▸ **YOUR GOAL**:
After finding the line with "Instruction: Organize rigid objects" in the data below, set down exactly each line through the one with "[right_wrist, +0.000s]", inclusive, and stop there.

▸ **RECORDED INFORMATION**:
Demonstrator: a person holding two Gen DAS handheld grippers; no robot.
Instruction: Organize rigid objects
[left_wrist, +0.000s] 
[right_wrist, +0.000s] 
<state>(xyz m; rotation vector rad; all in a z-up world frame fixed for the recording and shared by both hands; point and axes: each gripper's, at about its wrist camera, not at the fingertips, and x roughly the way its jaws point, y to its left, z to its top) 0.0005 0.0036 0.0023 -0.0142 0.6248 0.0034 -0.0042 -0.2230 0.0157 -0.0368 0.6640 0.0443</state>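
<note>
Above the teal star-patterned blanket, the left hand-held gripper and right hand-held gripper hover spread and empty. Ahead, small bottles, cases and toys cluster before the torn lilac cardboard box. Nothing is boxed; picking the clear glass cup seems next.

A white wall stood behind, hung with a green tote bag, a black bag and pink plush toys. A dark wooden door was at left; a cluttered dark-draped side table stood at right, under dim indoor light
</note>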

▸ **WORKED SOLUTION**:
Instruction: Organize rigid objects
[left_wrist, +0.000s] 
[right_wrist, +0.000s] 

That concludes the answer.